I have it on good authority that some people actually bake with baking soda. That’s not why it’s stocked like a mighty brick in my house. Baking soda is one of those items that has about a hundred and one uses, only some of them limited to the kitchen. It’s nice and cheap, and while I don’t think it’s one of the things that runs off the shelves in any crisis – snow storm, hurricane, or larger – it’s hugely beneficial to have plenty of it on hand. To me, the price and the usefulness put it way up on any must-have list for preppers (or pretty much any adult).

First we want to be sure of what we’re talking about. On store shelves, baking soda is most usually going to be a box, although it can be found in big bags for those of us who use it a lot.
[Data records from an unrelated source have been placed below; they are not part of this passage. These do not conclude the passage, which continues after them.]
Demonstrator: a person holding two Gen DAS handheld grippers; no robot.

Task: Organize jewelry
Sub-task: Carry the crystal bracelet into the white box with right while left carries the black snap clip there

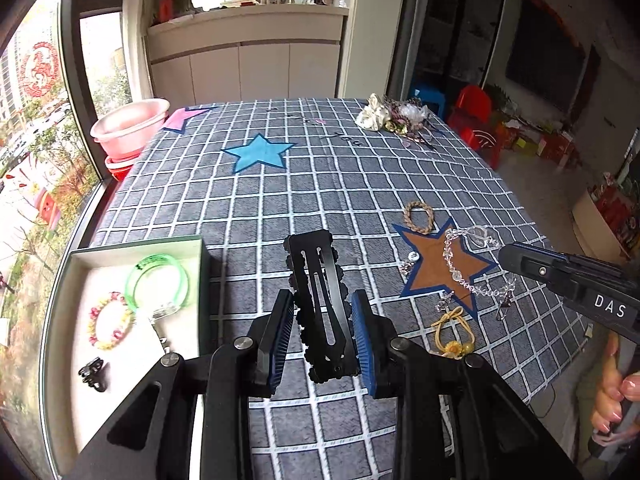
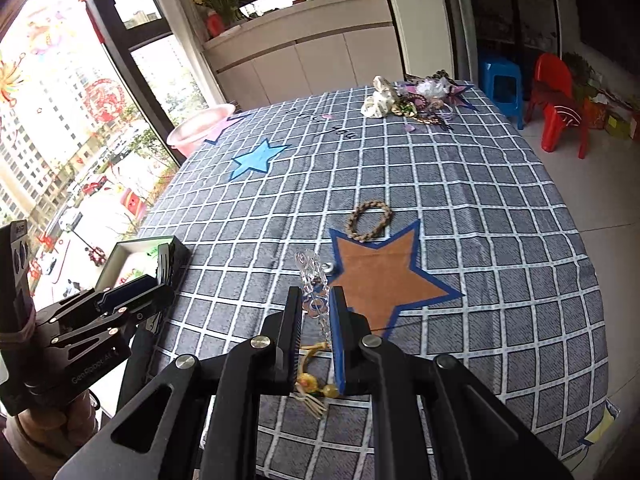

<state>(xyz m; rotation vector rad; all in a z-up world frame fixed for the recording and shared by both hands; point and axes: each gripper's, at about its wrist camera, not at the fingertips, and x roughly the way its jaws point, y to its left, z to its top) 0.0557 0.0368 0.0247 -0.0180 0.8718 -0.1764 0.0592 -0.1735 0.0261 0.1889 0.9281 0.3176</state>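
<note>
In the left wrist view my left gripper is shut on a long black hair clip with scalloped edges, held above the checked tablecloth. To its left stands an open white box holding a green bangle, a pink and yellow bead bracelet and a small black claw clip. My right gripper is shut on a clear crystal bracelet, which dangles over the brown star. From the left wrist view the right gripper comes in from the right with the crystal bracelet at its tip.
A braided brown bracelet and a yellow cord bracelet lie near the brown star. A heap of scrunchies and ornaments sits at the far right corner. A pink basin stands beyond the far left edge. The window runs along the left.
</note>
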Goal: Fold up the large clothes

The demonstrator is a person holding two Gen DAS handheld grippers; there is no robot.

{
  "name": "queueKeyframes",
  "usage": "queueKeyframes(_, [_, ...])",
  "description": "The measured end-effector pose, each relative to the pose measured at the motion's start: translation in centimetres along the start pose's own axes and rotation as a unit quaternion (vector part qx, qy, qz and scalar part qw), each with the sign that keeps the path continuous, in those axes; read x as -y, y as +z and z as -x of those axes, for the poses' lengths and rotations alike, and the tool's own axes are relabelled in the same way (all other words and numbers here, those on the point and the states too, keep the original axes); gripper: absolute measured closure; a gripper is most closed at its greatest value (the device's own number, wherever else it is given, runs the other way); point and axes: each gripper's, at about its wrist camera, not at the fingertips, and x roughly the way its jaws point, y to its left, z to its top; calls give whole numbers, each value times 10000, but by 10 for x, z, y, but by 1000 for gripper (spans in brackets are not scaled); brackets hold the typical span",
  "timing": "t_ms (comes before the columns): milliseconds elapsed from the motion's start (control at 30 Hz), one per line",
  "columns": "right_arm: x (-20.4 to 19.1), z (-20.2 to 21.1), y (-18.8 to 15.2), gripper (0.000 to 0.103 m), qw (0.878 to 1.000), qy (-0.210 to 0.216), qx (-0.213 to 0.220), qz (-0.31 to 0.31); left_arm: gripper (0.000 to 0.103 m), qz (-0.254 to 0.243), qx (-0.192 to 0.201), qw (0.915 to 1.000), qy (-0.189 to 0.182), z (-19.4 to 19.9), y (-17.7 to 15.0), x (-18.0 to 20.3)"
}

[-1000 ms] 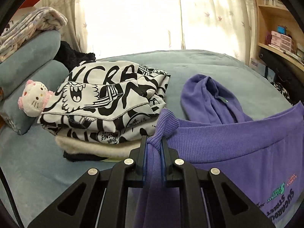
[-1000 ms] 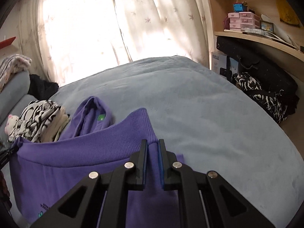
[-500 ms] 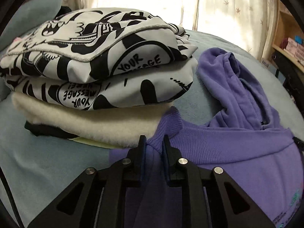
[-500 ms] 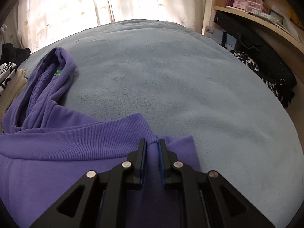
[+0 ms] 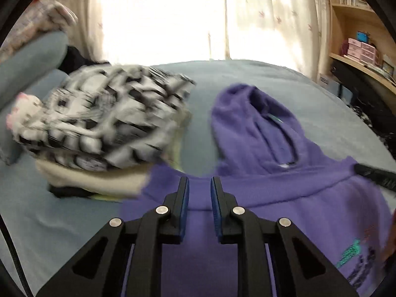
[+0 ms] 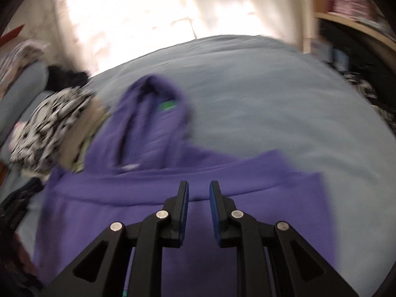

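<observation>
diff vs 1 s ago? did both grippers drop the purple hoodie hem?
Yes. A second ago each gripper pinched a corner of the ribbed hem; the jaws have just been opening, and now the left gripper and right gripper stand open with nothing between the pads. The purple hoodie lies folded flat on the bed, hem laid up by the hood. Unchanged: the stack of folded clothes beside it.

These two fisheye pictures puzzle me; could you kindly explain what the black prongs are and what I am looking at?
The prongs are two hand-held grippers, each carrying a camera that looks along its fingers. One picture is from the left gripper, the other from the right gripper. Both hang over a purple hoodie lying on a blue-grey bed, hood pointing toward the window. Beside it sits a stack of folded clothes. Both jaws have just been opening, the pads stand apart, and nothing is held.
</observation>
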Motion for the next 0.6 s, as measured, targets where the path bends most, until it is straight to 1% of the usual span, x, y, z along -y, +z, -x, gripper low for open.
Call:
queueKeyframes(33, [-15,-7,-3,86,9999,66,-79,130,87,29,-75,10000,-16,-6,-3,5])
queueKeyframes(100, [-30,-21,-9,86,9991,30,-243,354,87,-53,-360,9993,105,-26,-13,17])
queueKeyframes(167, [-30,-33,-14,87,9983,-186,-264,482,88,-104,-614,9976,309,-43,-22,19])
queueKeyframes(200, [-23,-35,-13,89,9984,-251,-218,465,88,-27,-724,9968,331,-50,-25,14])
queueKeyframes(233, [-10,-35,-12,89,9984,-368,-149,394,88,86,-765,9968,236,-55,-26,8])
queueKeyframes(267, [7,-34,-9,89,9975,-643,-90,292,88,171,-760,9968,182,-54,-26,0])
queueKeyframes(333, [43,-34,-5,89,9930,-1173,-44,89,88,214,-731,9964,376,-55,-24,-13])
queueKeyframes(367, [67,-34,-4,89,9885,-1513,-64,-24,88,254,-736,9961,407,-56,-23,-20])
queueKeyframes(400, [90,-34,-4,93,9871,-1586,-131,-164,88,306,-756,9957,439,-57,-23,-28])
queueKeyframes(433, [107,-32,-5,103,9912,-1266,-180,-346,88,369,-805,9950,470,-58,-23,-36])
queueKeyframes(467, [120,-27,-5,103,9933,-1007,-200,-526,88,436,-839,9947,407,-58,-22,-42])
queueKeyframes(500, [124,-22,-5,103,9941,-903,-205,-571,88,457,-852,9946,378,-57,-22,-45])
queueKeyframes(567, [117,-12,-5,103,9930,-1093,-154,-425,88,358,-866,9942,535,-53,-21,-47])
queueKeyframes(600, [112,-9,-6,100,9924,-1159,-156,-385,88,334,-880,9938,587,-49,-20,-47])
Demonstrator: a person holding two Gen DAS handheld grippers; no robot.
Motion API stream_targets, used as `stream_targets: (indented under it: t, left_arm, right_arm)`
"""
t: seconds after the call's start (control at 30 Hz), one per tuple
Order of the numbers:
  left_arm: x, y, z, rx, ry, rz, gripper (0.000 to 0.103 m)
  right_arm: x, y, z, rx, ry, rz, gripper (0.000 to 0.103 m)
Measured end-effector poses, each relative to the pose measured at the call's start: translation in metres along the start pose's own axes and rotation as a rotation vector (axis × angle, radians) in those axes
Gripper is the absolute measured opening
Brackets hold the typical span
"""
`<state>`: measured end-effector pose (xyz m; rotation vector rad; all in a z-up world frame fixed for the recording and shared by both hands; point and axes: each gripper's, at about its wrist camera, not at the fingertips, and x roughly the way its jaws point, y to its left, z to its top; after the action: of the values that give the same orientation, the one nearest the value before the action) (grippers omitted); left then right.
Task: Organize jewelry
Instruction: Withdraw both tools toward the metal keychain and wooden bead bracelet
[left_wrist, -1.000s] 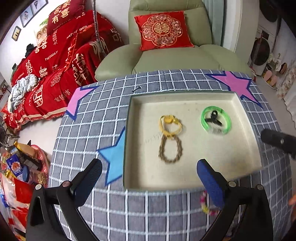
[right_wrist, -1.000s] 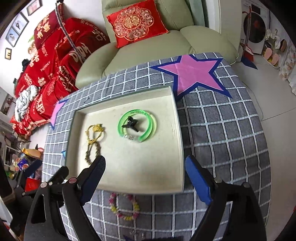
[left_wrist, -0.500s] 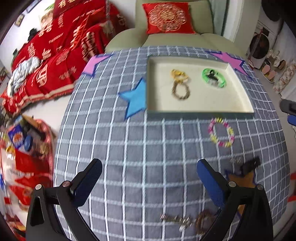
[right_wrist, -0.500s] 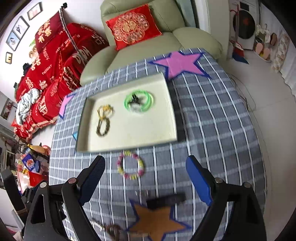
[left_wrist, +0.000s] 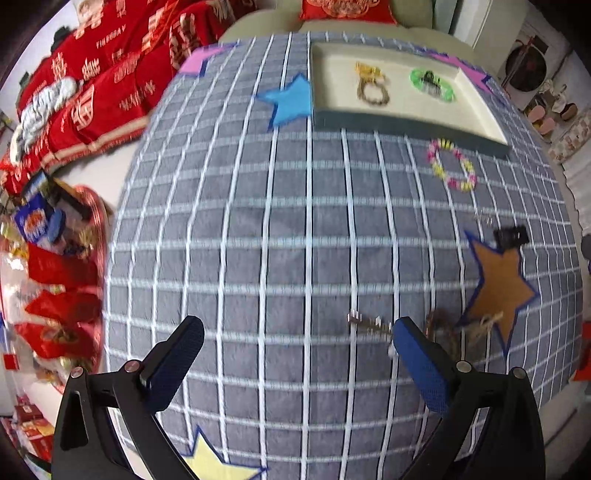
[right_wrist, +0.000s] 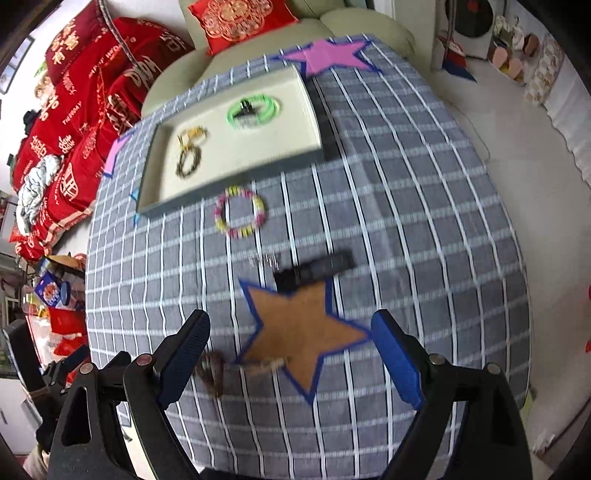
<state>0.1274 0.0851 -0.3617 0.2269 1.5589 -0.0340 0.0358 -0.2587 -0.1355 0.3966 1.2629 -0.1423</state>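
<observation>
- Several pieces lie outside the tray (right_wrist: 236, 181): the beaded bracelet (right_wrist: 240, 216) just beside its near edge, the black clip (right_wrist: 314, 269) touching the orange star (right_wrist: 303, 332), a small silver piece (right_wrist: 264, 260) at the clip's nine o'clock, and a brown tangle (right_wrist: 214, 373) at the star's seven o'clock.
- We hold the left hand-held gripper (left_wrist: 295, 354) and the right hand-held gripper (right_wrist: 290, 347) wide apart, both carrying nothing.
- We judge the brown tangle risky: it sits against the right gripper's left finger, so a hasty close could pinch only a strand and drag the rest.
- Both views are blurred, so we could misjudge where the thin silver piece lies and close on cloth.
- A gold chain (left_wrist: 369, 325) lies at the left gripper's two o'clock, near the surface edge; a nudge could push it off.
- Dropping new pieces on the green bangle (right_wrist: 255, 109) or brown bracelet (right_wrist: 188, 164) would tangle them.
</observation>
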Motion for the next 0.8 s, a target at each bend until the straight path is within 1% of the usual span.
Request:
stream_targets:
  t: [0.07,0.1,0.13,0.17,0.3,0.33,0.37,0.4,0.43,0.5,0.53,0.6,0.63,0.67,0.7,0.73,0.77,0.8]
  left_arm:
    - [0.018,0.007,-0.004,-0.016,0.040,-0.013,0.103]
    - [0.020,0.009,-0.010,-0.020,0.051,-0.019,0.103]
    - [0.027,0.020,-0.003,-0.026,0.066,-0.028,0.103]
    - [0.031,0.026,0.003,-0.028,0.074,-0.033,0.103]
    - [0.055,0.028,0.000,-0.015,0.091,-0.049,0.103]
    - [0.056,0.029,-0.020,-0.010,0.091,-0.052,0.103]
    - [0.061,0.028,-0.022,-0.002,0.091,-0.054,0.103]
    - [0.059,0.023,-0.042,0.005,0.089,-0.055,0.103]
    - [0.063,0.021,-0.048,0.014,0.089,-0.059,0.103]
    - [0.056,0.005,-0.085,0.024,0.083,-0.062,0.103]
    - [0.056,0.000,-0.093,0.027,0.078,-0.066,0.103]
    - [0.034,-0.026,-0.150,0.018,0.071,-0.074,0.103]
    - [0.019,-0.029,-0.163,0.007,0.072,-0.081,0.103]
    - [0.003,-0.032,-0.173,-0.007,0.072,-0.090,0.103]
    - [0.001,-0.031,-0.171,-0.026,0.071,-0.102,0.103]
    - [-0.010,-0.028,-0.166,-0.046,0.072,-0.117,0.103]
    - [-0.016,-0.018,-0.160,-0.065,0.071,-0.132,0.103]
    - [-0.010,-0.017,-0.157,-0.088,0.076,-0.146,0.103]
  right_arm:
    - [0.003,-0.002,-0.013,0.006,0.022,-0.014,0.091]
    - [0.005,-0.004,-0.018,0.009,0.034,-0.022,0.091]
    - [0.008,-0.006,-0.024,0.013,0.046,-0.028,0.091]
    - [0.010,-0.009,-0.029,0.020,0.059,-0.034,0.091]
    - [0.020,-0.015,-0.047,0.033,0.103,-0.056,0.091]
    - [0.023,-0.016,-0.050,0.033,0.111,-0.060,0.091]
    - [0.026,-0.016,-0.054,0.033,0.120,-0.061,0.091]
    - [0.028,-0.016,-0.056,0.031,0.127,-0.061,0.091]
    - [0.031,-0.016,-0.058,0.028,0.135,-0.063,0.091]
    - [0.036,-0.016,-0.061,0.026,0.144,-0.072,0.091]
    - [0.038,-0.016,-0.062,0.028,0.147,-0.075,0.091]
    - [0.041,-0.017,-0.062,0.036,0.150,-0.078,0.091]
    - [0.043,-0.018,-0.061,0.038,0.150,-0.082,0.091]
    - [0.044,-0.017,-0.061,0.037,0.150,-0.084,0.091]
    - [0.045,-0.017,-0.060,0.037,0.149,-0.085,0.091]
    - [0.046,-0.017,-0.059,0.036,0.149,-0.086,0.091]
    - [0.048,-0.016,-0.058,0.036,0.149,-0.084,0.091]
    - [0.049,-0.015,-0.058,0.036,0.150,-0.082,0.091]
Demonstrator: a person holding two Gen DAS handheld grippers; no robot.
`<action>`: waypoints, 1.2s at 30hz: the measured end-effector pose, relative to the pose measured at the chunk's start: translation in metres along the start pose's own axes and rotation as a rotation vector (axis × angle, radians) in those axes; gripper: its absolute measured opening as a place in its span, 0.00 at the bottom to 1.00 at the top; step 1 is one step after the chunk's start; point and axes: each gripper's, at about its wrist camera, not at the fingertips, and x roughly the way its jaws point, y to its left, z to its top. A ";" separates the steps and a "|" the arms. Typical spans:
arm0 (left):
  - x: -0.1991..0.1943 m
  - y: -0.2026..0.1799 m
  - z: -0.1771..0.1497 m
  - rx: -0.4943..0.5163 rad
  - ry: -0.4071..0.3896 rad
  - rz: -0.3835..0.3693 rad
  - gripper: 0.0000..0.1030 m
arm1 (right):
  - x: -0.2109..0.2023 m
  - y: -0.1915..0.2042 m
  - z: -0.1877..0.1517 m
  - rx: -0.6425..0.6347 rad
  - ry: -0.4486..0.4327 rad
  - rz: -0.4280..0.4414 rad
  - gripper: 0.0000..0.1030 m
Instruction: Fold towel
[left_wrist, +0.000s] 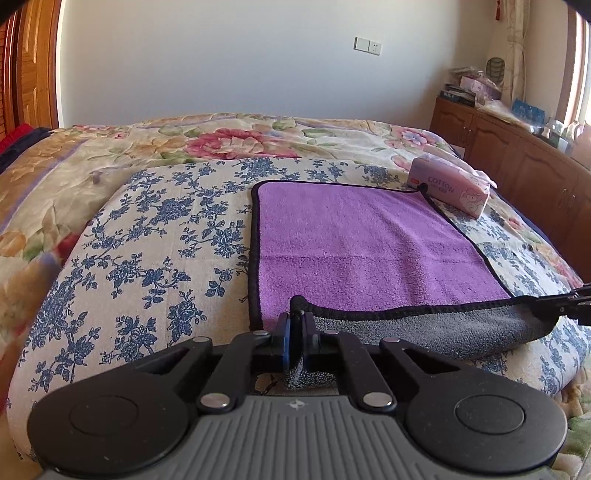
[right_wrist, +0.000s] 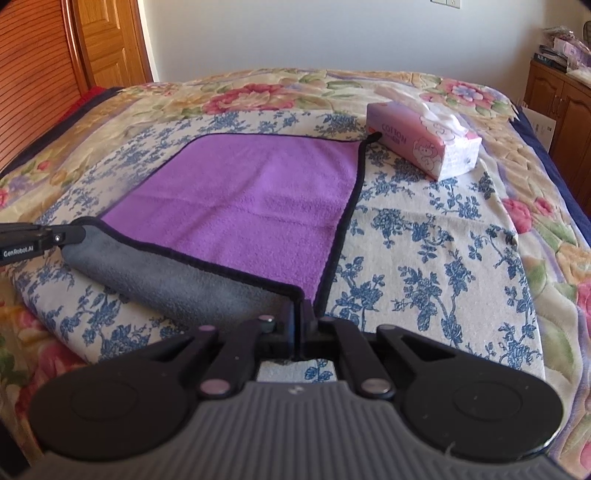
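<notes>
Now both sets of fingers pinch the towel's (left_wrist: 354, 236) near corners; left gripper (left_wrist: 295, 332) and right gripper (right_wrist: 301, 317) should carry them evenly forward to the far edge beyond the fingers.

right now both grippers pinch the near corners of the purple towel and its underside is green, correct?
Not quite: the underside is grey, not green, as the right wrist view shows. Both the left gripper and right gripper do pinch near corners of the purple black-edged towel.
</notes>
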 end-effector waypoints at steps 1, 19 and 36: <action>-0.001 -0.001 0.000 0.004 -0.003 -0.001 0.06 | -0.001 0.001 0.001 -0.006 -0.004 -0.001 0.03; -0.015 -0.012 0.016 0.019 -0.055 -0.032 0.06 | -0.008 0.005 0.014 -0.038 -0.068 0.000 0.03; -0.011 -0.011 0.033 0.029 -0.082 -0.025 0.05 | -0.008 0.001 0.037 -0.051 -0.131 -0.003 0.03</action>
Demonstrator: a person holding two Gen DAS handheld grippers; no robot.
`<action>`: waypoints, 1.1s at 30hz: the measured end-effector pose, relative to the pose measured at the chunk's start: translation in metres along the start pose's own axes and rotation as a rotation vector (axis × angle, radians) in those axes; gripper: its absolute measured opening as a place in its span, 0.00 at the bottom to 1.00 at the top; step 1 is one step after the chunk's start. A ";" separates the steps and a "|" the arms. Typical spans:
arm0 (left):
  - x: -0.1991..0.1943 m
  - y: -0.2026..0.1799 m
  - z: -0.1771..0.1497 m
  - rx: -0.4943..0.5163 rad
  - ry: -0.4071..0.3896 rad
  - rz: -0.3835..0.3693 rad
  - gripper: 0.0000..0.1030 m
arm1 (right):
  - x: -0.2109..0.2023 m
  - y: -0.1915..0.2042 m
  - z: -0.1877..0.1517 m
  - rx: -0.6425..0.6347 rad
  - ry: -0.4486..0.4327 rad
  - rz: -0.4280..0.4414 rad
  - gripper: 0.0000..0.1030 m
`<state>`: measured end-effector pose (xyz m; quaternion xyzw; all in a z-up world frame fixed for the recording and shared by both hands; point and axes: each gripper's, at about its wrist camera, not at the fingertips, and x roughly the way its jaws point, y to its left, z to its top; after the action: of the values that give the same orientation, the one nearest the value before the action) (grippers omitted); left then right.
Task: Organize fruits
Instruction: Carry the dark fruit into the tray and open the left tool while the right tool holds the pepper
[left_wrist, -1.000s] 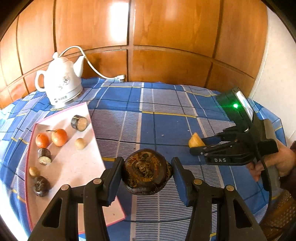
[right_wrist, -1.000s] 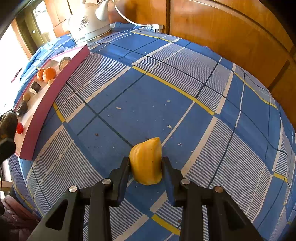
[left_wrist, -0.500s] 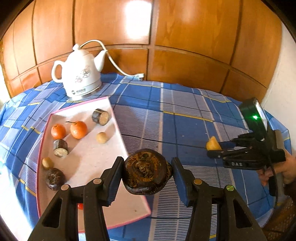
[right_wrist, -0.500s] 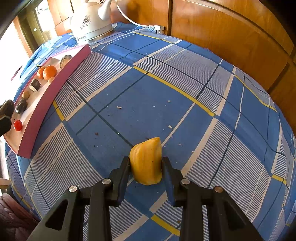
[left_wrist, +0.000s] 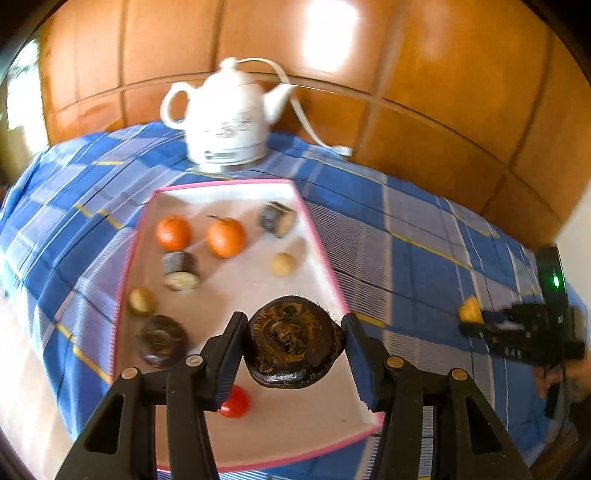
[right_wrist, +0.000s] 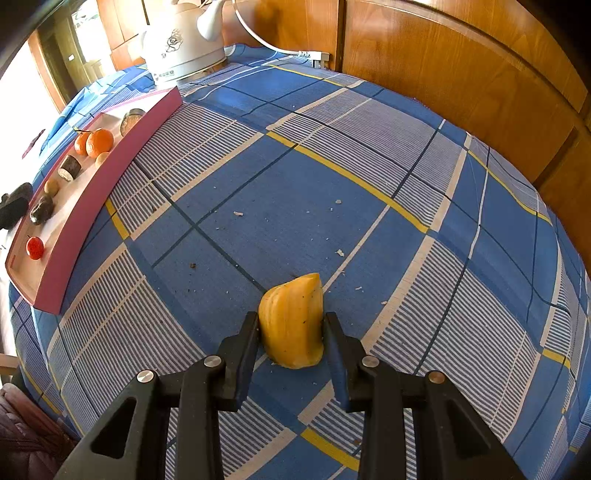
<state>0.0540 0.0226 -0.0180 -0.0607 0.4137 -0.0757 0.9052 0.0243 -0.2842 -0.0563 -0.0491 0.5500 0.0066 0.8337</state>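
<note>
Left gripper (left_wrist: 293, 345): jaws partly open, pads pressed on both flanks of a dark brown, rough-skinned round fruit (left_wrist: 293, 343), which is held above the near half of the pink-rimmed tray (left_wrist: 321, 236). In the tray, from the held fruit: a red cherry-like fruit (left_wrist: 234, 401) at 7 o'clock; a second dark round fruit (left_wrist: 161, 340) at 9 o'clock; two tangerines (left_wrist: 225, 236) and two cut dark cylinders (left_wrist: 180, 270) between 10 and 12 o'clock; two small tan fruits (left_wrist: 282, 263). A white kettle (left_wrist: 227, 118) stands beyond the tray's far edge on the blue plaid cloth (left_wrist: 406, 229).

Right gripper (right_wrist: 291, 341): jaws narrowly open, closed on a yellow fruit wedge (right_wrist: 291, 321), whose lower end meets the cloth. The tray lies at 10 o'clock, well apart.
</note>
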 end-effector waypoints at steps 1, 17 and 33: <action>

It’s the one with sodium bicarbonate listed as the active ingredient, not cornstarch and 4-6 other things in a little round carton. That other one is what you use for bannock bread and microwaved mug brownies – baking powder.

Shoe satchels

Those of us who have ever had a fridge or dishwasher that’s been turned off for a while have probably heard of sticking an opened box of baking soda in there. Arm & Hammer even creates packages with a mesh-lined side flap for just that purpose. That same deodorizing capability combines with a low-level desiccant, and can be used to dry out and kill the sweat or swamp funk in our boots and shoes. This is the stuff that gets added to kitty litter boxes, after all. Stomping out smells is one of its great claims to fame.

The satchels can be made out of cloth, old socks whose mates have gone missing, coffee filters, or used dryer sheets. The imagination is really the only limiting factor here. As long as it allows easy airflow between the footwear and the baking soda inside, it’ll work. Add at least a tablespoon and a half of baking soda, tie up, and drop inside.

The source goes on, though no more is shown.